Mag. Florian Kurzthaler (Abteilung Öffentlichkeitsarbeit) schlägt vor: Betreffend die unklaren Fälle (Seefeld, Ischgl und Flüge nach Frankfurt und Oslo) sollte eher angedacht werden, derzeit nichts zu kommunizieren, sondern erst, wenn man konkrete Anhaltspunkte und Fakten habe.
Am 5. März um 15:58 Uhr treffen die detaillierten Informationen aus dem Sozialministerium ein
Am 5.3. 2020 teilt Berhard Benka vom Sozialministerium um 15:58 Frau Anita Luckner-Hornischer und Herr Franz Katzgraber von der Landesregierung Tirol mit:
Dear colleagues, We have a total of 14 cases with travel histroy to Ischgl via Münich:
Arrival 21.2. return 1.3. via München – two cases, 1 symption onset 26.2. Hotel Reelax Apartments, second 3.3.
Hotel Gravida, Arrival 22.2. 12 cases – all return via München, see dates of return below
3 Hotel Garni Martina – return to Iceland 29.2. 1 case onset 29.2., others 2.3. and 3.3.

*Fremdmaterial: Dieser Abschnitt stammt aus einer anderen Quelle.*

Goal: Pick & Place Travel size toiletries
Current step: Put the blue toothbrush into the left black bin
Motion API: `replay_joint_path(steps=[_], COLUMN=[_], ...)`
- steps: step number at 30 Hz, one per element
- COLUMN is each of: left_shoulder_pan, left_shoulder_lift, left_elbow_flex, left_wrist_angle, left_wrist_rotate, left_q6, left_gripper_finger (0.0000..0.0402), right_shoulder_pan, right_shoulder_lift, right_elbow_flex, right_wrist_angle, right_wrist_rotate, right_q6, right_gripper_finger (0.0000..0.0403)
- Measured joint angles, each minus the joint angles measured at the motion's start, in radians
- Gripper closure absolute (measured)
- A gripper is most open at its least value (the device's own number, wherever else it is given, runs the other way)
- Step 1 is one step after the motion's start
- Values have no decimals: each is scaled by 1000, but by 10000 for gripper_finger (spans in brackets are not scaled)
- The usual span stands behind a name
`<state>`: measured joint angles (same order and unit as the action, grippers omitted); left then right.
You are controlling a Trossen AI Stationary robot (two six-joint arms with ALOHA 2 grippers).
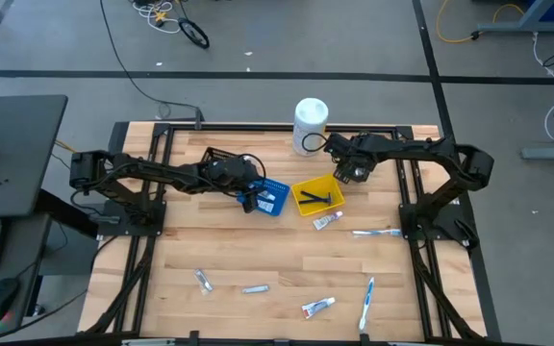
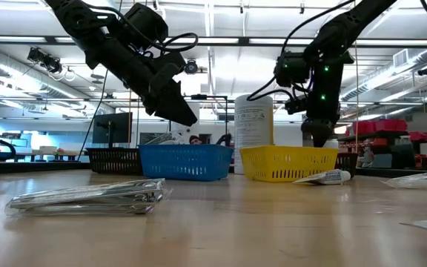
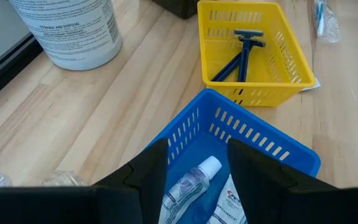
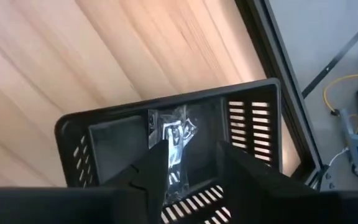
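My left gripper (image 1: 249, 199) (image 3: 197, 168) hovers open over the near-left end of the blue bin (image 1: 273, 197). Two white tubes (image 3: 190, 185) lie in that bin below its fingers. My right gripper (image 1: 352, 174) (image 4: 191, 165) is open above a black bin (image 4: 166, 118) at the far side of the table, and a clear-wrapped item (image 4: 174, 140) lies in that bin. Two dark-handled razors (image 3: 238, 53) rest in the yellow bin (image 1: 317, 195). A tube (image 1: 327, 221), two toothbrushes (image 1: 377, 232) (image 1: 366, 298), another tube (image 1: 317, 307) and two wrapped items (image 1: 203, 280) (image 1: 255, 287) lie flat on the table.
The large white canister (image 1: 310, 125) stands at the far edge, between the two arms. The blue bin and yellow bin sit side by side mid-table. A black metal frame runs around the wooden top (image 1: 258, 250). A dark desk (image 1: 8, 154) stands off the left side.
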<state>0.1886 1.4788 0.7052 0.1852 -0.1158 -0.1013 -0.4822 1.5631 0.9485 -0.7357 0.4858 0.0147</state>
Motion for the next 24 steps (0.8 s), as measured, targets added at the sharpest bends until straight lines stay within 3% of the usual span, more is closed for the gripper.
replay_joint_path(steps=[11,18,24], left_shoulder_pan=[0,0,0], left_shoulder_lift=[0,0,0], left_elbow_flex=[0,0,0], left_wrist_angle=[0,0,0], left_wrist_rotate=[0,0,0], left_q6=[-33,-75,-75], left_gripper_finger=[226,226,226], right_shoulder_pan=[126,203,275], right_shoulder_lift=[0,0,0], right_elbow_flex=[0,0,0], right_wrist_angle=[104,298,507], right_wrist_rotate=[4,38,2], right_q6=[57,79,105], right_gripper_finger=[257,257,257])
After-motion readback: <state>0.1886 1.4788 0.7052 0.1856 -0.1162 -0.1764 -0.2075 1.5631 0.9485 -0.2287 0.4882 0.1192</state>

7 Hotel Nevada – return to Iceland 29.2. All symtom onset 2.-3.3.
1 Hotel Garni Vogt – return to Iceland 29.2. Symptom onset 3.3.
1 Hotel Gradiva – return to Iceland 1.3., symptom onset 3.3.

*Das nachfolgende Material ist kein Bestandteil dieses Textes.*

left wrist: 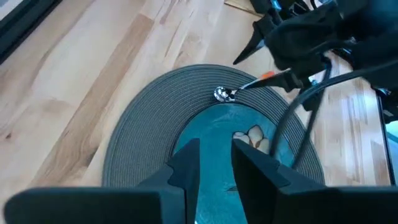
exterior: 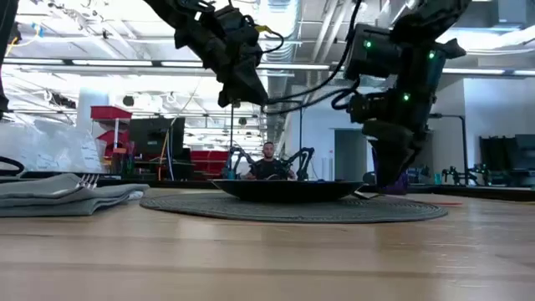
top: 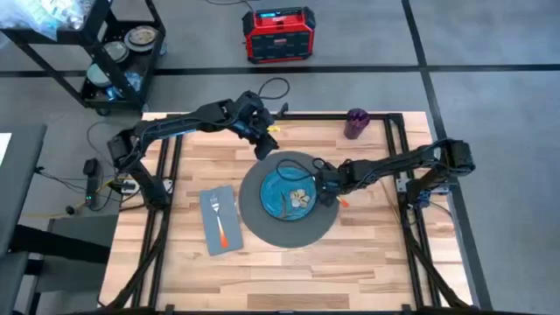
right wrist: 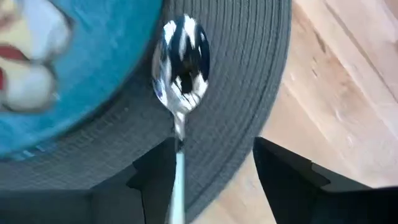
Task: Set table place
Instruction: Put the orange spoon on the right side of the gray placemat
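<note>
A blue-green plate (top: 287, 194) sits on the round dark grey mat (top: 289, 229). A grey napkin (top: 219, 220) lies left of the mat, with the orange-handled fork (top: 220, 229) on top of it. The purple cup (top: 356, 122) stands at the far edge. My right gripper (top: 325, 185) is low at the plate's right rim and open. The spoon (right wrist: 181, 59) runs out from between its fingers, its bowl over the mat beside the plate. My left gripper (top: 265, 144) hovers above the mat's far left part, open with nothing between its fingers (left wrist: 186, 163). My right gripper stands open around the spoon's thin stem (right wrist: 178, 152), which runs close along the inner side of one finger (right wrist: 155, 177). Whether that finger touches it, I cannot tell. The fingers slant down from the table's right and lie along the spoon. The orange handle (left wrist: 268, 76) shows under the gripper.
A black wheeled cart (top: 114, 52) and a red box (top: 278, 35) stand on the floor beyond the table's far edge. Bare wood lies near the front edge and right of the mat. A person (exterior: 267, 163) sits in the room behind.
</note>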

Weiters berichtet am 5.3.2020 die Österreichische Botschaft Kopenhagen an das Aussenministerium und auch an das Büro des Landeshauptmannes in Tirol:
In Island sind bisher 34 Personen mit dem COVID-19 Virus infiziert. Da mehrere dieser Personen sich offenbar in Ischgl mit dem Virus infizierten, wurde seitens der isländischen Gesundheitsbehörde Ischgl als High Risk Area eingestuft und von unnötigen Reisen dorthin abgeraten.
Personen, die seit 29. Februar in Ischgl waren und sich in Island aufhalten, wird von den isländischen Behörden angeraten, als Vorsichtsmaßnahme 14 Tage zu Hause zu bleiben.
Landessanitätsdirektor Katzgraber in einer Presseaussendung: Ansteckung im Flugzeug
Dennoch gibt Landessanitätsdirektor Franz Katzgraber am 5.3.2020 folgende Pressemeldung hinaus:
14 Personen aus Island, die bereits am Wochenende wieder abreisten, verbrachten vergangene Woche ihren Skiurlaub im Tiroler Oberland. Nach ihrer Rückkehr nach Island wurden mehrere Personen positiv auf das Coronavirus getestet. Nach ersten Erhebungen und infolge einer schriftlichen Information vonseiten eines Betroffenen an den Beherbergungsbetrieb dürfte sich die Ansteckung erst im Flugzeug bei der Rückreise von München nach Reykjavik ereignet haben. ,,Unter dieser Annahme erscheint es aus medizinischer Sicht wenig wahrscheinlich, dass es in Tirol zu Ansteckungen gekommen ist„, so Landessanitätsdirektor Franz Katzgraber. Konkret befand sich beim Rückflug ein aus dem ltalienurlaub kommender und am Coronavirus erkrankter Fluggast an Bord – die Fluggäste wurden vonseiten der Fluglinie darüber informiert. Derzeit finden weitere behördliche Abklärungen statt.
Die Landesregierung Tirol will also am 5.3.2020 nicht zur Kenntnis nehmen, dass sich die isländischen Urlauber in Ischgl angesteckt hätten. Vielmehr wird – ohne Rückfrage und Abklärung – die These der „Ansteckung im Flugzeug“ (die nur auf die Informationen der isländischen Reiseleiterin zurückgeht) zur offiziellen Erklärung gemacht. Das war – aus damalige und aus heutiger Sicht – der erste schwere Fehler der Tiroler Behörden.